**Material shown:**
---+---

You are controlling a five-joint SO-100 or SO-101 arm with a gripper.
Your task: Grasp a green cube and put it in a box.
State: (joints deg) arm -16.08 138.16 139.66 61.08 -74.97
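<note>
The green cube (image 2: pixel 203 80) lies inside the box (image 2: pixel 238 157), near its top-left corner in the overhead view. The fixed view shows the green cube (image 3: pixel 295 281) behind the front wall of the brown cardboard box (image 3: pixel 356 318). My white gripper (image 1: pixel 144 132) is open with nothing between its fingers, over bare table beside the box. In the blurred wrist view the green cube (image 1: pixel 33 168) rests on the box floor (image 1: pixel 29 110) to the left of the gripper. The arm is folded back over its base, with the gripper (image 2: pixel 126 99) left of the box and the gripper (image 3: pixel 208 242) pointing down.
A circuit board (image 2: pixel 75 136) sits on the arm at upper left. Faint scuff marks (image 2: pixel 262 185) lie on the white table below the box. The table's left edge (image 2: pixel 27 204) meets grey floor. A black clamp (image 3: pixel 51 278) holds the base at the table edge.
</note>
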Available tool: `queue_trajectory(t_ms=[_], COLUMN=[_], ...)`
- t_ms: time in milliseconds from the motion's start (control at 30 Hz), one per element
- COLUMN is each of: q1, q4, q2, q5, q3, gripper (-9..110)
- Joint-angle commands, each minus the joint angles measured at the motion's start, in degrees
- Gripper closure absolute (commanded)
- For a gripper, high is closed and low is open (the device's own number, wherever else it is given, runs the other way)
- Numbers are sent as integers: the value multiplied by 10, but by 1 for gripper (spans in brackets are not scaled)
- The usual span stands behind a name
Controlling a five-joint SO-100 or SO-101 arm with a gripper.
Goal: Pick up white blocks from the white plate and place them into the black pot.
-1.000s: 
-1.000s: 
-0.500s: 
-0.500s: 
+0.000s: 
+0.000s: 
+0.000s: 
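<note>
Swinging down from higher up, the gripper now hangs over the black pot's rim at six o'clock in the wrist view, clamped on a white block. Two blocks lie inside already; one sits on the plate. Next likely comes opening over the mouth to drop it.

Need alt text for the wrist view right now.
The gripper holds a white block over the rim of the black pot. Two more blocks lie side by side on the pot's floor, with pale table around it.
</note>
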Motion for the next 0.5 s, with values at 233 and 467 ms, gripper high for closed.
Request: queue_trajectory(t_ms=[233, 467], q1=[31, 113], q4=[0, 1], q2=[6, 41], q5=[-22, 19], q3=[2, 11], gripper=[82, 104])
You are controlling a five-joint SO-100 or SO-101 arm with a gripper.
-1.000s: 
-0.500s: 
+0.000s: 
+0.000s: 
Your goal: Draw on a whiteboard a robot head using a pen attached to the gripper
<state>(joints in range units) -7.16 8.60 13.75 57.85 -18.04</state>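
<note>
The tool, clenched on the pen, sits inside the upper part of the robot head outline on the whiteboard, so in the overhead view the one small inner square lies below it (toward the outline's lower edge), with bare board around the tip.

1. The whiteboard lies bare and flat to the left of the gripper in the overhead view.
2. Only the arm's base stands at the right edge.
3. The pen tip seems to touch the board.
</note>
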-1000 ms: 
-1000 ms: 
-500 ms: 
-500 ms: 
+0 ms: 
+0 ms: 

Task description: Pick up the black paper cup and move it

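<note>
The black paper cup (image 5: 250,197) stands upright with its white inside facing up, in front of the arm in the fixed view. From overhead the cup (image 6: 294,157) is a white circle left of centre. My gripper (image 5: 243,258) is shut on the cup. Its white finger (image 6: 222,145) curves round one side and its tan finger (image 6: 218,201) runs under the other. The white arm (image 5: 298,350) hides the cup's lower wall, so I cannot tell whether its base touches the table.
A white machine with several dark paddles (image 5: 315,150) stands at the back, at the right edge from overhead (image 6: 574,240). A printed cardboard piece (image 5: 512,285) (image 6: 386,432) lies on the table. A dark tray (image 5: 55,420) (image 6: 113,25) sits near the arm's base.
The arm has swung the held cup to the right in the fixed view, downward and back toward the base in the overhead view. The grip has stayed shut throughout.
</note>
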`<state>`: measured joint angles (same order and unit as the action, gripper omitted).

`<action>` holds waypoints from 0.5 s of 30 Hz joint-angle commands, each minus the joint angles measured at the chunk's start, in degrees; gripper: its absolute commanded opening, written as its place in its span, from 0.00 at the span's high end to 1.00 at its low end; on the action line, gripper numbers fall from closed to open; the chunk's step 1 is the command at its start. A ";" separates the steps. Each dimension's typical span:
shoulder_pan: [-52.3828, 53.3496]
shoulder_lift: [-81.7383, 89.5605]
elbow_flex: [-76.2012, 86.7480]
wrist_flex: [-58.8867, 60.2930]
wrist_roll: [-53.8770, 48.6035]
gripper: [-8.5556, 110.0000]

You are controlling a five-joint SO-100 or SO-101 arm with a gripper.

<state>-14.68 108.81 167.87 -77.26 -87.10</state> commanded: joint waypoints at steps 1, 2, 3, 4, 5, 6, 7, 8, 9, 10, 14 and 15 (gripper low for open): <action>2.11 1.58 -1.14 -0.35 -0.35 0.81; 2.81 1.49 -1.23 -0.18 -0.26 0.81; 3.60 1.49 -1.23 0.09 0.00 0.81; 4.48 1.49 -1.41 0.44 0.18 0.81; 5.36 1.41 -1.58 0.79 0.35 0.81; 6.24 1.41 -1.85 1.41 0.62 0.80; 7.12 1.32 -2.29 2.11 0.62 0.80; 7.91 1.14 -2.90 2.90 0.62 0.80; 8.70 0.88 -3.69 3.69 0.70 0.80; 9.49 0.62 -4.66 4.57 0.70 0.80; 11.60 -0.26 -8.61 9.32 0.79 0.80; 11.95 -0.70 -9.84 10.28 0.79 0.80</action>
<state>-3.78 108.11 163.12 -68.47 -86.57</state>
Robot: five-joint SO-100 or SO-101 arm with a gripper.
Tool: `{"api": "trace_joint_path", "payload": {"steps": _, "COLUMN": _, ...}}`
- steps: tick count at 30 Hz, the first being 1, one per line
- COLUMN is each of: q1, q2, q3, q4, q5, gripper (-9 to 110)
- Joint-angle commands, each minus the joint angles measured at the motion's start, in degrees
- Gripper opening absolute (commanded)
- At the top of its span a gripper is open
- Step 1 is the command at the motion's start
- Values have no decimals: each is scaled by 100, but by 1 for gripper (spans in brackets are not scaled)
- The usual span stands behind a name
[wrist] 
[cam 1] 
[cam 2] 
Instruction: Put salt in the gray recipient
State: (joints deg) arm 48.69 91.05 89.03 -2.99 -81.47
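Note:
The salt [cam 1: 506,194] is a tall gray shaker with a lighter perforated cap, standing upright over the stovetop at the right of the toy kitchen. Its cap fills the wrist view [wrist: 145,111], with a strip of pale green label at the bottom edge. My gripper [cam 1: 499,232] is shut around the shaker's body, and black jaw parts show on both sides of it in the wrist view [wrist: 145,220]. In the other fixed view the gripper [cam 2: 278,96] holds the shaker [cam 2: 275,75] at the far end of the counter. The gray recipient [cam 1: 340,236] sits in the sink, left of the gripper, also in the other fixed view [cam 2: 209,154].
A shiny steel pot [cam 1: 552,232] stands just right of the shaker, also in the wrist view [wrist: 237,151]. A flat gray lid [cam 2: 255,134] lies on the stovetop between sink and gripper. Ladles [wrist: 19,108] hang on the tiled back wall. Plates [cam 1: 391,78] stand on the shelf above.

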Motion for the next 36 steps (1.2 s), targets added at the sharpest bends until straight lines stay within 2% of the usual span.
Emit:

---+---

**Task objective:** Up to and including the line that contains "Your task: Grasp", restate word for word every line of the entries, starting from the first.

**Finished task:**
You are controlling a five-joint SO-100 or SO-101 arm with a gripper.
Your task: Grasp a green cube and put it in a box.

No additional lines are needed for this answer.